Alla luce di tutto questo, occorre fare ordine sulla questione, e soprattutto, occorre approcciare l’analisi delle rivolte arabe attraverso due filtri importantissimi.

Per cominciare, occorre avere ben chiara in mente la nozione di paesi arabi, prima di parlare delle rivolte arabe.

I paesi arabi infatti non sono, come spesso i mezzi d’informazione o alcuni analisti sottintendono, un blocco unico, omogeneo. Al contrario, l’insieme dei paesi arabi costituisce un micro (macro) cosmo dai confini e dalle caratteristiche inquadrabili e definibili a fatica.
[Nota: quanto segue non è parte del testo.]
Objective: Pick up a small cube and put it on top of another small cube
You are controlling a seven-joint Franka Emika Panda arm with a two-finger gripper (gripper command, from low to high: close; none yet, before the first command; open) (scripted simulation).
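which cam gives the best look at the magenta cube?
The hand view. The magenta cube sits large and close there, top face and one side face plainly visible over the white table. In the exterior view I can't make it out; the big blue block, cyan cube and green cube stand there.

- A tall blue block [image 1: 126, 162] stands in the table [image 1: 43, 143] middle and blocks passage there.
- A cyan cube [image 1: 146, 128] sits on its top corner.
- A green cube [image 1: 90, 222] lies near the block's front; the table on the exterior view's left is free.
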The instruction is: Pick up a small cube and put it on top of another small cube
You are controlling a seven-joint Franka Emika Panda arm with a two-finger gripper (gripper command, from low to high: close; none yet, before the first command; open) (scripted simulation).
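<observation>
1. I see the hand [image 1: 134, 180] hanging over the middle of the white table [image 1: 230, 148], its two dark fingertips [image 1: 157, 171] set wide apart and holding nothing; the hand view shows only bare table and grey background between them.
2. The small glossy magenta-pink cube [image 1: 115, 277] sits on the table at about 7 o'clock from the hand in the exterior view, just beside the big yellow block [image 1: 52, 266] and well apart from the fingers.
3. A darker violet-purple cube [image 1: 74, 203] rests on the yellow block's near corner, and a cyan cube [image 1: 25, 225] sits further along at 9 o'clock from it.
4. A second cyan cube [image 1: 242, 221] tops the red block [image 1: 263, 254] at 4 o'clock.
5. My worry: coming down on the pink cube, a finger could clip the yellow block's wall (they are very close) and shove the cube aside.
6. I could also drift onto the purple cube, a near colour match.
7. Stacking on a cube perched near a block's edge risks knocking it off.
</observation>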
Convenzionalmente, i paesi arabi sono ventidue, distesi su due continenti e su almeno tre regioni del mondo. Sono accomunati da una lingua quasi comune, da maggioranza di popolazione aderente ad un credo religioso, l’Islam, ma con fortissimi frazionamenti al suo interno, e dalla condivisione, almeno teorica o di facciata, di alcune cause comuni (la più importante, la liberazione della Palestina). Di contro, le differenze sono molte, e sono di tipo storico, culturale, climatico e ambientale, economico, talvolta linguistico.

Le società dei paesi arabi sono diverse da paese a paese, hanno composizioni differenti, sono plasmate su esperienze storiche e culturali in alcuni casi profondamente differenti.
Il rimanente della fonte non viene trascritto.